Par définition, les photographies prises à la libération rendaient compte d’un univers révolu.
Lee Miller photographia
Buchenwald alors qu’un peu d’humanité avait déjà été rétablie :
« Beaucoup de choses avaient déjà été remises en ordre, c’est-à-dire qu’il n’y avait plus de corps encore chauds et étendus à terre et tous ceux susceptibles de tomber morts sur place se trouvaient à l’hôpital. »
En Europe occidentale, les photographies des camps allemands et autrichiens furent beaucoup plus nombreuses à circuler que celles des camps et des centres d’extermination situés en Pologne. Une asymétrie qui n’était pas seulement la conséquence de la géographie mais aussi d’une stratégie de médiatisation différente de part et d’autre, et bientôt de la guerre froide. De plus, lorsqu’ils étaient disponibles, les clichés de
Majdanek et d’
Auschwitz ne permettaient guère de documenter, à eux seuls, la Solution finale, processus dont le terme ultime était irreprésentable.
Les clichés permettant de documenter l’horreur portent la marque du contexte mais aussi de l’éthique et du style des photographes. Certains pratiquèrent l’autocensure refusant, comme
George Rodger, de tout photographier. D’autres, comme Margaret Bourke-White, travaillèrent avec « un bandeau imaginaire sous les yeux ». Les photographies furent saisies sur le vif mais aussi posées.

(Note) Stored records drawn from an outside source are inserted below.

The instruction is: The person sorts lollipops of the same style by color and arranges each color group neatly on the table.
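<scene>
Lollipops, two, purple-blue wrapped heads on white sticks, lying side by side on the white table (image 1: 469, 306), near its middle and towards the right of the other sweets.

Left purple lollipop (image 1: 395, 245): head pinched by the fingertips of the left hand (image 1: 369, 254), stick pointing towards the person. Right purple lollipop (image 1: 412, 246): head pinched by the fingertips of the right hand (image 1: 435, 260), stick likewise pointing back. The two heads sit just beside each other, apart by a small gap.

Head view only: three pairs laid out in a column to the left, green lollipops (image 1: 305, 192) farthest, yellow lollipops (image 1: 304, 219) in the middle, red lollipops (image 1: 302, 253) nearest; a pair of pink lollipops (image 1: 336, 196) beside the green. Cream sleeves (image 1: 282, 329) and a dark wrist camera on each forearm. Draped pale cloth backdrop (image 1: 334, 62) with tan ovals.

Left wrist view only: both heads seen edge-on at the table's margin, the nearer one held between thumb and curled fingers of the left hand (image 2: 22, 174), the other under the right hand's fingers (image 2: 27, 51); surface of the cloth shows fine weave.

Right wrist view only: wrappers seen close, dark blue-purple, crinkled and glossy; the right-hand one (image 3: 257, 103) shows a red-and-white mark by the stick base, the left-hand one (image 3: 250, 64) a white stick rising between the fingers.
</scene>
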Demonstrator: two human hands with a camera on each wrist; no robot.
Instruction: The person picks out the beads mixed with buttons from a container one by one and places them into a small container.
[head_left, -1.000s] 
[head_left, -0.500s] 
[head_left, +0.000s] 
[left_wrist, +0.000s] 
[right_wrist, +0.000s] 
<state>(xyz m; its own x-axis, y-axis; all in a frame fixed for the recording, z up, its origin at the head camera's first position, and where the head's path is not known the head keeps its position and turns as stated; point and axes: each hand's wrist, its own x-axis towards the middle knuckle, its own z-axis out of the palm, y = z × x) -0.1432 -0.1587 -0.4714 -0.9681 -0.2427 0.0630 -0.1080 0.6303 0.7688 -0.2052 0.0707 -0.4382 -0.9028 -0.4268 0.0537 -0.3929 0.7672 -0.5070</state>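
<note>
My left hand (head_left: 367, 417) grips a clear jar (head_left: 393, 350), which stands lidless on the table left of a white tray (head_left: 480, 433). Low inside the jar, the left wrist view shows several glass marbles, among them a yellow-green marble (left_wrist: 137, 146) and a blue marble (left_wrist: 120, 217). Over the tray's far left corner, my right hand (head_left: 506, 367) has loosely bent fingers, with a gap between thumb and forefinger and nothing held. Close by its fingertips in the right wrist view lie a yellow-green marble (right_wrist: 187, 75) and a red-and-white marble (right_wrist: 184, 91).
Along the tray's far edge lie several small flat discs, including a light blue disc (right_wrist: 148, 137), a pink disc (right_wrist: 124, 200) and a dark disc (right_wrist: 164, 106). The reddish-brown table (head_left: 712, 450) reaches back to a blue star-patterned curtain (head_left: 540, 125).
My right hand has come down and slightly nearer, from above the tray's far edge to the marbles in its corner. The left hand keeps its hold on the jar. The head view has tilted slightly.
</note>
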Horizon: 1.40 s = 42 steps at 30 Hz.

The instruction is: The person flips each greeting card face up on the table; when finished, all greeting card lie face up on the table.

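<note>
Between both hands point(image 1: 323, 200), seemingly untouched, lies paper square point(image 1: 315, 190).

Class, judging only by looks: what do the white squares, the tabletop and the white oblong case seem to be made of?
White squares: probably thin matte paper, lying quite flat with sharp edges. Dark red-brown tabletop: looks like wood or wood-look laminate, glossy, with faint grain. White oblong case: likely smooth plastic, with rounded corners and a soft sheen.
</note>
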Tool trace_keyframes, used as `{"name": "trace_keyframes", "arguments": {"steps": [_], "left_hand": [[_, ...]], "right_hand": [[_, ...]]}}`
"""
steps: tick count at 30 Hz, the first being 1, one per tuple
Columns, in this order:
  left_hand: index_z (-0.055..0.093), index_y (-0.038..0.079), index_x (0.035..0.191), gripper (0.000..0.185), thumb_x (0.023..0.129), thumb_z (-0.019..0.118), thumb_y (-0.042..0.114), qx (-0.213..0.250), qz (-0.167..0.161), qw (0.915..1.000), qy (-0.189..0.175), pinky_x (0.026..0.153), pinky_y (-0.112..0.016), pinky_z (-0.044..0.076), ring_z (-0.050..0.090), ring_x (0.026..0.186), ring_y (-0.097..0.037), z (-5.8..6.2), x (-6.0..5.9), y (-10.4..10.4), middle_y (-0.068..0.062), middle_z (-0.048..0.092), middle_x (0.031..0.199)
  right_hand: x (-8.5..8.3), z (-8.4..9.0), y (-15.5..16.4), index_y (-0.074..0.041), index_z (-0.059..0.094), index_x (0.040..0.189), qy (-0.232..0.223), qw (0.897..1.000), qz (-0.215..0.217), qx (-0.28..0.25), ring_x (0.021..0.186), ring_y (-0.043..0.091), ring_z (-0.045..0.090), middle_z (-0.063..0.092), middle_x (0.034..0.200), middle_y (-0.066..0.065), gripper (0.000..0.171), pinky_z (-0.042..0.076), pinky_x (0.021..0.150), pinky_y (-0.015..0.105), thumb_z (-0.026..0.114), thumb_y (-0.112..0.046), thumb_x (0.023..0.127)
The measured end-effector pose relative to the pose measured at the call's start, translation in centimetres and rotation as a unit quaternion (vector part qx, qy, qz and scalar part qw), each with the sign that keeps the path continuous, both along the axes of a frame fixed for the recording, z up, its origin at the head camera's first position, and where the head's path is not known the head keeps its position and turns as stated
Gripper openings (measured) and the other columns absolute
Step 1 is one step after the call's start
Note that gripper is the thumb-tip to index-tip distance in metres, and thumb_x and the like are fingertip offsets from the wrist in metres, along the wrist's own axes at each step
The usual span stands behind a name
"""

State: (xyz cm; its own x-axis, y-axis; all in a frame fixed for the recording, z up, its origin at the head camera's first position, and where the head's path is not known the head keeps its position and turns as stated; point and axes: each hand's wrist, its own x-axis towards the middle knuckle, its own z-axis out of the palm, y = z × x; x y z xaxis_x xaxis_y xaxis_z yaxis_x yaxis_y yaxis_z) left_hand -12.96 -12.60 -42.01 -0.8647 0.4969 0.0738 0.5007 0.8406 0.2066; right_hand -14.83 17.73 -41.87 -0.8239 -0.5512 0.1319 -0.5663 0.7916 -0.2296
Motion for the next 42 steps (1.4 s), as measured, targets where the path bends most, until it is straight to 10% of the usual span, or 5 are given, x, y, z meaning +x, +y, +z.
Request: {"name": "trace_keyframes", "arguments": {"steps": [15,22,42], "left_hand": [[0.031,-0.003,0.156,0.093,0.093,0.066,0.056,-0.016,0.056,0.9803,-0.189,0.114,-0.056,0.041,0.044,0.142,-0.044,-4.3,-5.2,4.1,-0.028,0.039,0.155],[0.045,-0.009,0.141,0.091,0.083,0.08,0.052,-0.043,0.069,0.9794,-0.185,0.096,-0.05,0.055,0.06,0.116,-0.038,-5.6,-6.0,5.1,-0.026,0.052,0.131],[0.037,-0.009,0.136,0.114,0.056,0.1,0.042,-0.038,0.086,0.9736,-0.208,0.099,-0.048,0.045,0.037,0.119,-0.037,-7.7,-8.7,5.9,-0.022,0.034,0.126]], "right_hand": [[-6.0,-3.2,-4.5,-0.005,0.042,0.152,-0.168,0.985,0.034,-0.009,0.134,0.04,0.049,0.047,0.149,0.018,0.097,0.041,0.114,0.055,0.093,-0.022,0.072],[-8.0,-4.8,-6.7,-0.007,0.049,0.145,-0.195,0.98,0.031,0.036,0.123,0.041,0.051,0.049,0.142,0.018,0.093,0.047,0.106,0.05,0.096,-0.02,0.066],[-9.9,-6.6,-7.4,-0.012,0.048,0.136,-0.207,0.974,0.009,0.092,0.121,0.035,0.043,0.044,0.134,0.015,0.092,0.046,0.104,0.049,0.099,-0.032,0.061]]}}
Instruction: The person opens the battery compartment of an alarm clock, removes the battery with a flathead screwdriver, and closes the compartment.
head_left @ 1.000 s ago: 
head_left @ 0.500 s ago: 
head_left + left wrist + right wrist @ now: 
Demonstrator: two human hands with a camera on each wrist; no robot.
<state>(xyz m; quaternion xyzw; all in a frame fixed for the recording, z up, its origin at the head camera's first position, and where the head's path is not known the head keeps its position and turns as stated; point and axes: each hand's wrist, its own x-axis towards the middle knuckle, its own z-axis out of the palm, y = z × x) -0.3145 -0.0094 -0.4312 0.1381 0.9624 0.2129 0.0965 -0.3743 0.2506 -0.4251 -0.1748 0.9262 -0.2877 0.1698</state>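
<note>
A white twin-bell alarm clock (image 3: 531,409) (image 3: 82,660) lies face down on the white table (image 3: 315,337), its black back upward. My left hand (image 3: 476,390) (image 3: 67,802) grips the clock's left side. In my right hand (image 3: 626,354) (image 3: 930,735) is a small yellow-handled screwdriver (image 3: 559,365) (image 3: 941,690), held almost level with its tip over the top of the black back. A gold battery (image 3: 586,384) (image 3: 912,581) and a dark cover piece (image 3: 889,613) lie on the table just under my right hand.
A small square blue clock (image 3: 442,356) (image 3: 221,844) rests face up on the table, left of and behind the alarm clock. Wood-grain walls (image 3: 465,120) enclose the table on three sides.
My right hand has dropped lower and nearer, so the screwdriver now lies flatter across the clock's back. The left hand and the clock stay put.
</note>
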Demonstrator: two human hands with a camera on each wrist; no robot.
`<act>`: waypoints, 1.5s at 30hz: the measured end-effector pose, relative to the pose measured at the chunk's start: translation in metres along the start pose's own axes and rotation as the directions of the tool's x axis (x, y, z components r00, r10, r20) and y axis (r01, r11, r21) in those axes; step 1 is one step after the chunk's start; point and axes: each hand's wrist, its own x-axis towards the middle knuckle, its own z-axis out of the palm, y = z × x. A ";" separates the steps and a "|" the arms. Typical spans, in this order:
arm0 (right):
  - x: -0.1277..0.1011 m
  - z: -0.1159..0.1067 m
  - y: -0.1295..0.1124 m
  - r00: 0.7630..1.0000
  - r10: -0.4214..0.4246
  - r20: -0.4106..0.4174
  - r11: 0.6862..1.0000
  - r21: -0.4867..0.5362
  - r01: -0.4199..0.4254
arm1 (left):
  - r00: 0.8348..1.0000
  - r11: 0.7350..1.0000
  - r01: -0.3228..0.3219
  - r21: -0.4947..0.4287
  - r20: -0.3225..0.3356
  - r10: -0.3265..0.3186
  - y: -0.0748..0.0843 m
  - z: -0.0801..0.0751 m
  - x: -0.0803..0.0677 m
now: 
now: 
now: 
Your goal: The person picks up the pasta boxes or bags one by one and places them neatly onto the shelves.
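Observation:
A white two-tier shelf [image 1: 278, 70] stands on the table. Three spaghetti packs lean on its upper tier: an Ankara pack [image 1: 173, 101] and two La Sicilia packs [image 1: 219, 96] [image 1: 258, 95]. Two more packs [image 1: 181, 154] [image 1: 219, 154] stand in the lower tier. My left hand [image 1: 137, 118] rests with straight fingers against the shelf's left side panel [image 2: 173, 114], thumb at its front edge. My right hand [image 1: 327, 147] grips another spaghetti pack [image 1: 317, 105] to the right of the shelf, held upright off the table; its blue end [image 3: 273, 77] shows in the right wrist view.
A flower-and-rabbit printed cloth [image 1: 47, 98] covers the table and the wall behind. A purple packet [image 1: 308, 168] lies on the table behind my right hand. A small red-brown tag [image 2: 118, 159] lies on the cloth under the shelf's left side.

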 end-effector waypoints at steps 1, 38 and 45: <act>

Au risque d’agacer ou d’indigner parfois les survivants.
D’un photographe à l’autre, des sujets s’imposèrent de manière récurrente : déportés faméliques en uniforme rayé, photographies à l’intérieur des blocks, miradors, charniers, alignement de baraques, etc. Rares furent ceux, comme
Eric Schwab, qui osèrent les portraits en gros plan, à l’image du dysentérique mourant, l’une des images les plus emblématiques de l’univers concentrationnaire.